4. BAs Regulate T2DM via the FXR

Diabetes mellitus (DM), commonly referred to as DM, is a prevalent chronic metabolic disorder that currently affects approximately 540 million individuals globally. Clinically, DM is categorized into two primary types: type 1 diabetes (T1DM) and T2DM, with T2DM comprising over 90% of all diabetic cases. The onset and progression of T2DM are influenced by a multitude of factors, including familial history, age, obesity, and hypertension, typically manifesting in individuals over the age of 35–40 [41,42,43,44,45]. Recent research has illuminated a correlation between T2DM and an augmented risk of various cancers [57,58]. These include a 21% heightened risk for colorectal cancer, a 27% increased risk for lung cancer, a 107% escalated risk for pancreatic cancer, an 85% augmented risk for esophageal cancer, an 18% heightened risk for kidney cancer, a 239% increased risk for liver cancer, a 49% heightened risk for thyroid cancer, a 33% increased risk for gallbladder cancer, a 26% heightened risk for breast cancer, and a 26% increased risk for endometrial cancer [59,60,61]. At present, the most effective treatment for T2DM encompasses a combination of a healthy lifestyle and pharmacological intervention. In an era characterized by rapid technological advancements and an accelerated pace of life, it has become increasingly challenging for individuals to adopt and sustain a regimen of healthy eating, regular physical activity, smoking cessation, and moderate alcohol consumption, as well as to maintain a consistent sleep pattern [62,63,64]. These lifestyle modifications are crucial in the management of T2DM, yet adherence to such interventions often falls short.

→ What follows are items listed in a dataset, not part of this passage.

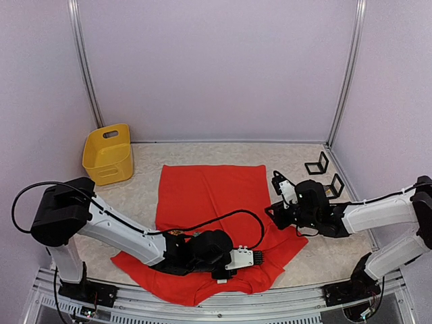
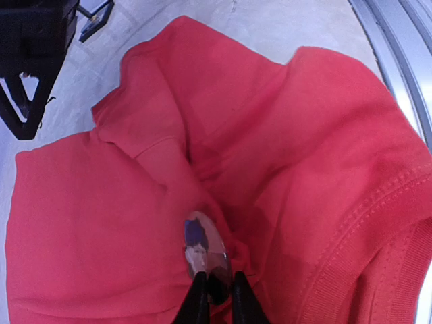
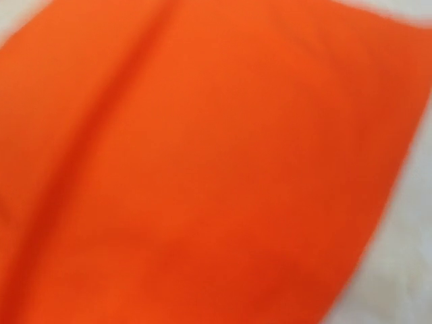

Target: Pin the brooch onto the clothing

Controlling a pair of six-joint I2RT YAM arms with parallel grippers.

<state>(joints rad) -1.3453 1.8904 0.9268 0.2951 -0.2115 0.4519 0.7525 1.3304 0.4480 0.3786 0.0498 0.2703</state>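
Red-orange T-shirt (image 1: 209, 196) lies spread; my left gripper (image 2: 217, 290) pinches the brooch (image 2: 206, 246) onto bunched cloth beside the collar (image 2: 378, 223) — placed for pinning. My right gripper (image 1: 282, 189) hangs by its edge — clenched or not, I cannot tell.

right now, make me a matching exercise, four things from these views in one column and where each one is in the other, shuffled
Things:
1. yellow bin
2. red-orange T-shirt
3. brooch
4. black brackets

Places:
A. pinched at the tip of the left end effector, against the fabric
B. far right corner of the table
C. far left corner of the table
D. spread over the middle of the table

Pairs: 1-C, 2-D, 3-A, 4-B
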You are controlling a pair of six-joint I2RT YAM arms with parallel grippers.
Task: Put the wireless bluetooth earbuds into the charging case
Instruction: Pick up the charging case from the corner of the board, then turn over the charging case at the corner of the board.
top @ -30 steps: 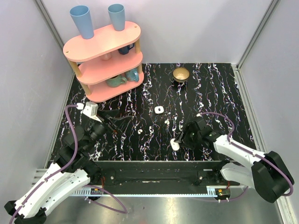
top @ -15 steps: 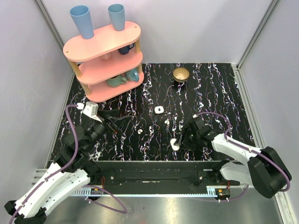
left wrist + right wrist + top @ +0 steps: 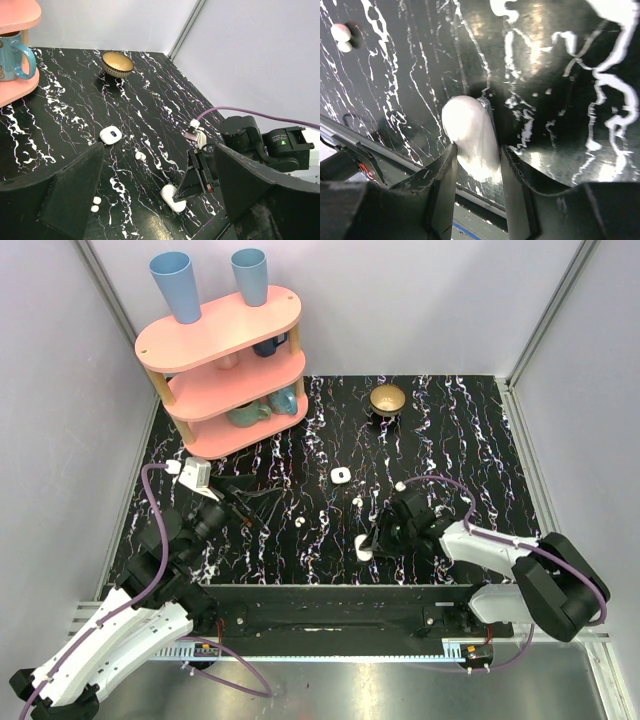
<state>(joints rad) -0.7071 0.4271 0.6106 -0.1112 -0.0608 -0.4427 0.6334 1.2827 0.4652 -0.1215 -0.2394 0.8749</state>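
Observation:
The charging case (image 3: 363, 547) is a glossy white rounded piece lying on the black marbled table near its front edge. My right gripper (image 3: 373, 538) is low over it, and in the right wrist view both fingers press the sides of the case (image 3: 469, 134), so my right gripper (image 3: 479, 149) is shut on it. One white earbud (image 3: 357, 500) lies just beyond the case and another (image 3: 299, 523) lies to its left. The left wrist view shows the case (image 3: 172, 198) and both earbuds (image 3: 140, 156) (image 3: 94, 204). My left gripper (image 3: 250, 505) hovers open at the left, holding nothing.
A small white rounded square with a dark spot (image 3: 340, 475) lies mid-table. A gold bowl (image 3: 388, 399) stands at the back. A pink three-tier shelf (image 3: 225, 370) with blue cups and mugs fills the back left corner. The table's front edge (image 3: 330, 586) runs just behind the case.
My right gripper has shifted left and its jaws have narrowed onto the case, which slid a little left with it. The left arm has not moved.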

Despite the potential for adverse effects and the development of resistance, oral hypoglycemic agents remain the most potent weapons in the fight against T2DM. The pharmacological armamentarium for the treatment and intervention of T2DM includes a range of oral hypoglycemic agents such as sodium-glucose transport protein 2 (SGLT2) inhibitors, biguanides, thiazolidinediones, and GLP-1 receptor agonists, as well as insulin [65,66,67]. Additionally, certain traditional Chinese medicines, such as Kudzu root, ginseng, Huanglian, and Huangqin, have been utilized [68,69,70]; however, the precise mechanisms of action for these traditional remedies in T2DM are not fully understood. Consequently, their application is generally discouraged in clinical settings.

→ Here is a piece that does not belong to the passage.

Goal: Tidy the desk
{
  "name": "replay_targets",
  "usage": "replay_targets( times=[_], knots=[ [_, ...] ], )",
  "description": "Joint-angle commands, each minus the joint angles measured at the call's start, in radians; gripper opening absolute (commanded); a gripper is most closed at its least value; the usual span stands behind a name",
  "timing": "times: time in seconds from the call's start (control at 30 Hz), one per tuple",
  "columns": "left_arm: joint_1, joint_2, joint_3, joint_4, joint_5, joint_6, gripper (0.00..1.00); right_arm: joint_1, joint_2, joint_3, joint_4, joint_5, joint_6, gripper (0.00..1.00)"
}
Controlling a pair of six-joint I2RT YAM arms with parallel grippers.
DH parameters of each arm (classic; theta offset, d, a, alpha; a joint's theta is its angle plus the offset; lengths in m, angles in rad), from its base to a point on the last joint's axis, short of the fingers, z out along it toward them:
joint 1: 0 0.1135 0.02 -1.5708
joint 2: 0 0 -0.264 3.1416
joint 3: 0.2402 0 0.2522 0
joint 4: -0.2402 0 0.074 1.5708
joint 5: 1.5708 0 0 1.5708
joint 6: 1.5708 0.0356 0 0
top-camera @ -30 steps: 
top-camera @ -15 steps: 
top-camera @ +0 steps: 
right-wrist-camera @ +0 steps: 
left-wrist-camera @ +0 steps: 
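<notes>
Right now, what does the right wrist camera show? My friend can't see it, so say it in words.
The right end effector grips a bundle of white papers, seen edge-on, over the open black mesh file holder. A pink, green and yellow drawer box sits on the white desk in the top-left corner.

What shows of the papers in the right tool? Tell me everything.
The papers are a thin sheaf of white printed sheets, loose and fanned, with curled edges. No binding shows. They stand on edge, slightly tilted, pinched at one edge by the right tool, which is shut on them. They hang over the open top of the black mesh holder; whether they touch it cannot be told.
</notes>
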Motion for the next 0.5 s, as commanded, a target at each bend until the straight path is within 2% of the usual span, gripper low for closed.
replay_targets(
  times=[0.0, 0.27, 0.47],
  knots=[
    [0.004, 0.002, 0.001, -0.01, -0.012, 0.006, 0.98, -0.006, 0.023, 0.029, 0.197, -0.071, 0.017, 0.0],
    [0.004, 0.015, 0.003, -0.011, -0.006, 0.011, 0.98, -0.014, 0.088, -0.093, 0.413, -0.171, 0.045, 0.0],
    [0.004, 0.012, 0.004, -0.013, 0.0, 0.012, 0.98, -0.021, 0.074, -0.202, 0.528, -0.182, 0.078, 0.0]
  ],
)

In recent scholarly pursuits, the pharmacological properties of BAs have been a subject of rigorous investigation, yielding significant insights into their therapeutic potential, particularly in the context of T2DM. BAs, naturally occurring compounds of animal origin with historical usage in traditional Chinese medicine, have demonstrated efficacy in the management of this metabolic disorder, a phenomenon attributed to their interaction with the FXR receptor [59]. Despite sharing a common steroid nucleus, BAs exhibit variances in their physical attributes and biological activities. Contemporary research suggests that their role is not predominantly in the facilitation of lipid transport and absorption, but rather as sophisticated signaling entities. These compounds are capable of activating distinct signaling cascades via the FXR receptor, thereby enhancing glucose tolerance, augmenting insulin sensitivity, and improving energy metabolism [71]. The potency of BAs in engaging the FXR receptor is hierarchically ranked as follows: CDCA exhibits the highest efficacy, followed by LCA and DCA, which are comparable in their activity, and finally CA, with the least activation potential [72].

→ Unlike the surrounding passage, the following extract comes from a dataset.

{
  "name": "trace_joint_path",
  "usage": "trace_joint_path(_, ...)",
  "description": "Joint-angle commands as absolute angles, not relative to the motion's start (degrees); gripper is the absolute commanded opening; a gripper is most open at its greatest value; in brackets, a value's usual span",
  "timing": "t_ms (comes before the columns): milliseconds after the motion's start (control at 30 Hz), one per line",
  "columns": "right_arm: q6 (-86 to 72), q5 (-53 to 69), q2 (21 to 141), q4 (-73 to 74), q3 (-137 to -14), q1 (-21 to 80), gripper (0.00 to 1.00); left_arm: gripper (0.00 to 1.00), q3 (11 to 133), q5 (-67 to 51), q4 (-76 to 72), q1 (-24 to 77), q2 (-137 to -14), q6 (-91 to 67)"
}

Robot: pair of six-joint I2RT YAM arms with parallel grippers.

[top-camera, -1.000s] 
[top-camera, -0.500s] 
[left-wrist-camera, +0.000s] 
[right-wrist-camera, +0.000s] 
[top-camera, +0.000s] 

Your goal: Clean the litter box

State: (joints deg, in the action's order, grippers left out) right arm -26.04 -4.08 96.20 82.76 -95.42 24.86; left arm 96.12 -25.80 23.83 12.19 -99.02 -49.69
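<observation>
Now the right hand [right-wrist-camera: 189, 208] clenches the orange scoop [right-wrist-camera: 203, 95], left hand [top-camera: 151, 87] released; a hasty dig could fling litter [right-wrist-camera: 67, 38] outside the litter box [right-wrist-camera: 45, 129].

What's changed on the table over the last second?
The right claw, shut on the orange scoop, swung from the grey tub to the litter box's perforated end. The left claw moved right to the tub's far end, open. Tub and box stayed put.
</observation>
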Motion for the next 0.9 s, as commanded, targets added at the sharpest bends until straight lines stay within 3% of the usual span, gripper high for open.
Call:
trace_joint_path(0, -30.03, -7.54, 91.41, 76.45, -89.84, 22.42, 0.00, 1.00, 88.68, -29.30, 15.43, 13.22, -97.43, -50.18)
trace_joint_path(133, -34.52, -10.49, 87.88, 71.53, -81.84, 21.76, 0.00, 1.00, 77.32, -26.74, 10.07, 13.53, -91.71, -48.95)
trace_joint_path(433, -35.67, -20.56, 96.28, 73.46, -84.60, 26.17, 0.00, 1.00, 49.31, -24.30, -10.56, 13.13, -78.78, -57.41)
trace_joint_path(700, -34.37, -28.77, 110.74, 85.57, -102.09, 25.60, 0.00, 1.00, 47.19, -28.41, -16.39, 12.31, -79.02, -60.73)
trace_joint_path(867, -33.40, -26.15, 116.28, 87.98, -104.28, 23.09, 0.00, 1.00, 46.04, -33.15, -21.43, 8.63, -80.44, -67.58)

The composition of BAs varies significantly across different animal species, each exhibiting unique physiological functions. For instance, the BA profile in humans is distinct from that in mice and pigs. In humans, the BA pool is predominantly hydrophobic, consisting of approximately 40% CA, CDCA, and 20% DCA [73]. In mice, the BA pool is highly hydrophilic, comprising about 50% CA, 50% T-αMCA, and T-βMCA [61]. In contrast, the BA pool in pigs is highly hydrophobic, consisting of approximately 75% HCAs [74]. Pigs are unique mammals with remarkable resistance to certain metabolic diseases, such as T2DM, NAFLD, and CVD [75,76,77]. Recent studies have revealed a correlation between obesity and T2DM and lower serum concentrations of HCAs, based on an analysis of 1107 samples (including 610 males and 497 females) from the Shanghai Obesity Research Group [78]. Hepatic cholesterol acids (HCAs) are potent regulators of blood glucose homeostasis, and have therapeutic potential for T2DM. These compounds act on the endocrine L cells of the colon and rat alveolar macrophages, activating the TGR5-inducing cyclic adenosine monophosphate (cAMP)–protein kinase A (PKA)–cAMP response element-binding protein (CREB) signaling pathway, and inhibiting the FXR receptor [79]. This action upregulates the expression of the proglucagon gene, promoting the generation and secretion of GLP-1 and effectively regulating blood glucose levels. Additionally, metformin, an effective medication for T2DM, can inhibit the expression of the BA transporter bile salt export pump (BSEP/ABCB11) by activating cAMP-PKA and cAMP-AMPK pathways mediating via TGR5 [80,81,82,83]. This method of BA participation is achieved by decreasing the expression of the FXR receptor, which in turn reduces blood glucose levels by increasing the secretion of GLP-1, thereby effectively controlling the progression of T2DM (Figure 5).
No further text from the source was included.